» **Problem statement**: Once you reach the line with "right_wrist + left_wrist", copy it and every line after it exactly, up to the end of the data. Omit the pictures.
* * *
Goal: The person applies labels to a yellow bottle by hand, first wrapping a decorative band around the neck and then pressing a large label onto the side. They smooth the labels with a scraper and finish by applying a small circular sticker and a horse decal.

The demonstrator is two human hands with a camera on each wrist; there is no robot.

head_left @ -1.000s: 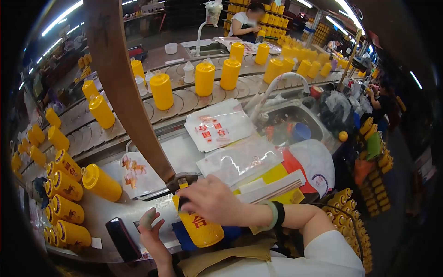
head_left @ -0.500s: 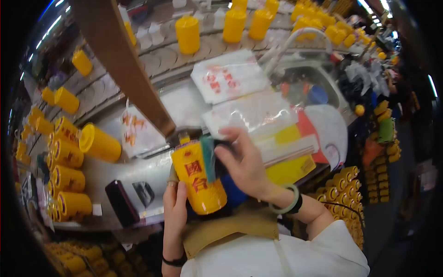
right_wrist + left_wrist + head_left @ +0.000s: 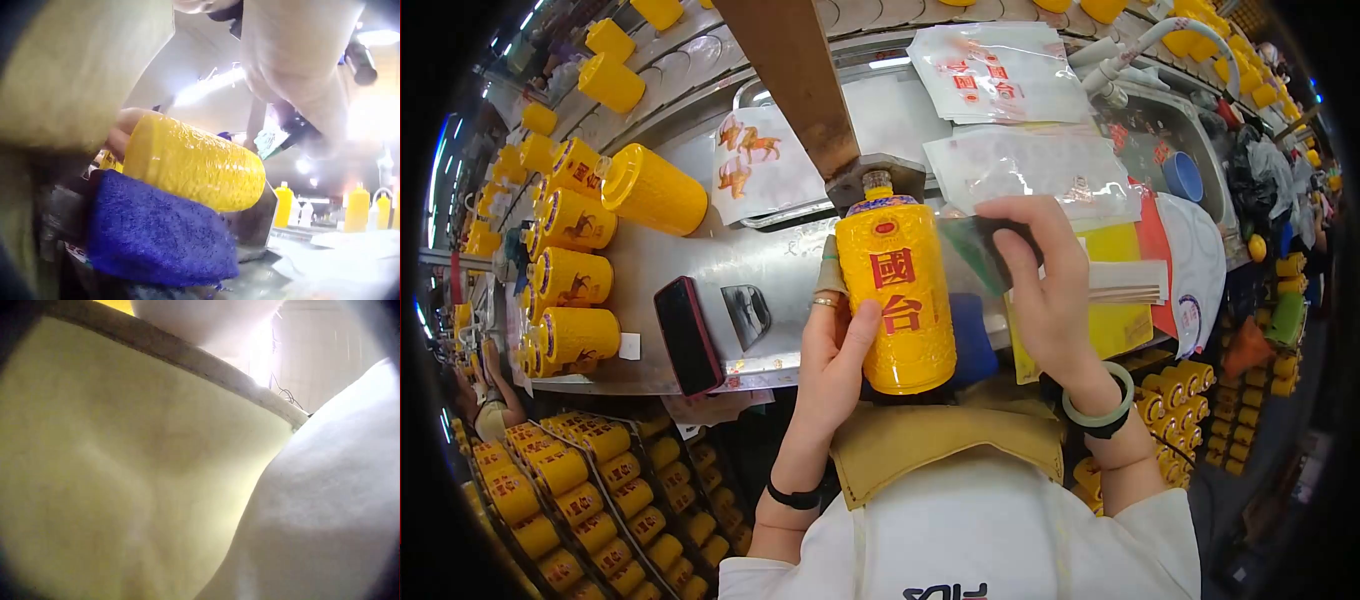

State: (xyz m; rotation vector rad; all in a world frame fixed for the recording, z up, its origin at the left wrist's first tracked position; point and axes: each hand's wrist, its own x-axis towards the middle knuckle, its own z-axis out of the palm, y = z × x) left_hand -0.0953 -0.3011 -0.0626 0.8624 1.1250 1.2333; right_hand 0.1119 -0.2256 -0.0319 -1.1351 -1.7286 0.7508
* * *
» **Exercise solution**:
right_wrist + left_wrist + head_left @ +0.000s: 

State: (xyz m; rotation vector rad; all in a world frame fixed for the recording, z up, its origin at the left wrist's first tracked position; point and axes: each hand's wrist, its own x-axis towards the middle knuckle, its own z-axis out of the palm, y = z × x) left_hand -0.0953 -0.3011 -0.0626 0.8624 1.1250 1.2333; right_hand 0.1119 -0.2256 -0.0319 -1.1351 -1.7286 0.7508

There is no more output to give.